I wonder if this imbalance of the number of rows maybe a result of the Timeout
Almost without exception, no. An initial cardinality estimation is performed before optimization begins. Subsequent optimizer transformations may require new estimates to be computed. There is no general rule to say which of the estimates will be more "accurate".
See this related question for additional information about the Timeout reason:
Queries without Good Enough Plan Found
I thought it should be appropriate after the index & statistics rebuilding?
You have "a very complex ugly query". It is unreasonable to expect the cardinality estimator to work well in such cases. Try computing estimates yourself from the single-column (possibly sampled) statistics histograms and single-value density information to get a feeling for this.
As query complexity builds, so the quality of estimates tends to go down. This is inevitable, if you consider that the input to one estimation is usually the output of another. Thus, errors tend to accumulate. This is made much worse by the use of "ugly" (read: non-relational or otherwise hard-to-estimate) conditions.

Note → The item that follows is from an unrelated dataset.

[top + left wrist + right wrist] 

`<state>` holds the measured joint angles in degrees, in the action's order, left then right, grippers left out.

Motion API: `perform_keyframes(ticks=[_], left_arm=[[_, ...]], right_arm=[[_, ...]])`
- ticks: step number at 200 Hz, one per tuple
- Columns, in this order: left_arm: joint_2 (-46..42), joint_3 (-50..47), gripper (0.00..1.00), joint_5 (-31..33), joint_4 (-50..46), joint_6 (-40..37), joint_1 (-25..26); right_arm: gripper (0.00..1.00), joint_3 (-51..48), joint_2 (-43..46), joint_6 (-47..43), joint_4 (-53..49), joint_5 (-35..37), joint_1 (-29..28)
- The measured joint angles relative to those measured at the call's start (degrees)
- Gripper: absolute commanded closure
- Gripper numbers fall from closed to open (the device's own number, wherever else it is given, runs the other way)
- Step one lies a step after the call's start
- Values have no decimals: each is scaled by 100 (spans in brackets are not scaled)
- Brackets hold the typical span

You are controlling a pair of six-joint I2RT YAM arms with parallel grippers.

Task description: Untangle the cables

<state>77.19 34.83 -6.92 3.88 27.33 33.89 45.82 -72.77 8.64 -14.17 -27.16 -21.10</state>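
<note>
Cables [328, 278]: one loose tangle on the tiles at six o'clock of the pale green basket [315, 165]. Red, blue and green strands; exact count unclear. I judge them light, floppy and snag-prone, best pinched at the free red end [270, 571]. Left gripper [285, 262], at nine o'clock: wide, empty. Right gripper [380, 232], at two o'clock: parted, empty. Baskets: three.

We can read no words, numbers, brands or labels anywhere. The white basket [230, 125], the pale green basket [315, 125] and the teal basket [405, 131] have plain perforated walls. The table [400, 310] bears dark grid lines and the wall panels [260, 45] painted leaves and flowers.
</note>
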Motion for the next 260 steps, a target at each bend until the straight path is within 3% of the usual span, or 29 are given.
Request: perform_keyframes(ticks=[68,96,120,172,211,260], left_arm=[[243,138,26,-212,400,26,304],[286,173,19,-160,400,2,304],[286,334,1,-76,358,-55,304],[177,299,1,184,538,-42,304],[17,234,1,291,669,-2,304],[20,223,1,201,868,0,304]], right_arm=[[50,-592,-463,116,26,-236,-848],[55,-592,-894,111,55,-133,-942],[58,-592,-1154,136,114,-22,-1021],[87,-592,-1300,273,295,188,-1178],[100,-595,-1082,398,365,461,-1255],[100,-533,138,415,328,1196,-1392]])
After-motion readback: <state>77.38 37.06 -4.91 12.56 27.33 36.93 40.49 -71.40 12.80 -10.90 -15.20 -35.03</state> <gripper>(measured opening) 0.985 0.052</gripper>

Does optimizing queries that end with ReasonForEarlyTermination=Timeout make any sense at all, if it's impossible to change the query itself?

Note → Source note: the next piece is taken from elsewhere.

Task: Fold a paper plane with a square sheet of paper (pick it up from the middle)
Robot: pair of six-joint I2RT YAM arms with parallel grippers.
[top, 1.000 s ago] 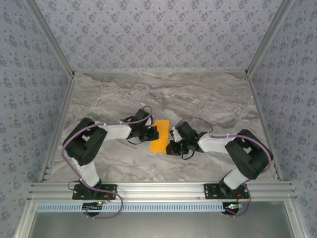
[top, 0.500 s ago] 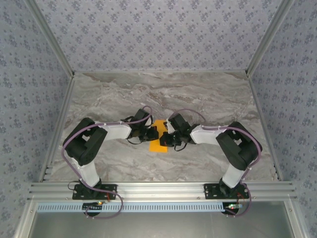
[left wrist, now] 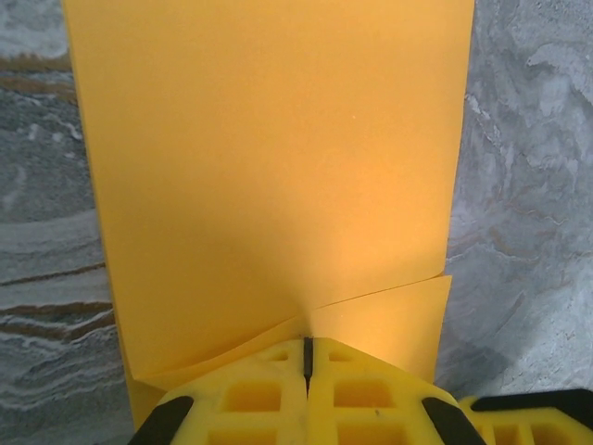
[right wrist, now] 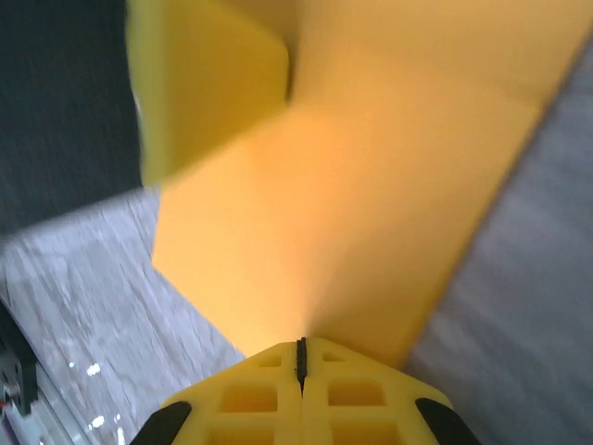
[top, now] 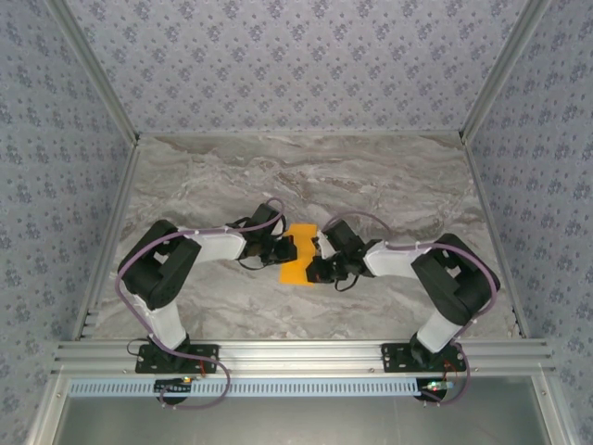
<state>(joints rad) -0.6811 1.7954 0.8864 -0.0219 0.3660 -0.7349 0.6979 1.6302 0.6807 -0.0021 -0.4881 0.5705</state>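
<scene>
Orange paper (top: pixel 295 272) lies on the marble table (top: pixel 389 185) near its middle, between the two claws, which meet it from opposite sides. In the overhead view we see it as an upright rectangle, narrower than a square, with the left gripper (top: pixel 290 248) at its left edge and the right gripper (top: pixel 312 267) at its right edge. In the left wrist view the left gripper (left wrist: pixel 307 348) is clenched, its yellow fingers meeting in a thin seam on the near edge of the paper (left wrist: pixel 278 167); two shallow creases run outward from that seam, and a second layer shows at the lower right corner. Beyond the pinch the sheet looks flat, plain and unmarked against the grey stone (left wrist: pixel 523 185). In the right wrist view the right gripper (right wrist: pixel 300 352) is likewise clenched on the paper (right wrist: pixel 371 213), which rises from the seam and bends along a soft fold; this view is blurred.
</scene>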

Sure (but no differently than for any other problematic plan). In general, one can break the query up, express it using different syntax, or any one of a hundred different "tricks" may be used.
Even where the query itself cannot be changed, if a good plan can be found, it can be forced with a plan guide. More generally, adding new statistics and/or indexes can provide better information to the optimizer and cardinality estimator. This can also affect the code path taken through the optimizer in complex ways. I will not attempt to list all the things that can be done outside of changing the query text.
...the next query plan creation will certainly timeout again and so might be different, with different results?
The point is that by providing better information or data access methods, you will generally improve your chances of getting a good plan. The optimizer is not random, so for a given state of the database, the same plan will be selected, regardless of timeout, or other termination reason.
The real key to success is to avoid "very complex ugly" queries, of course.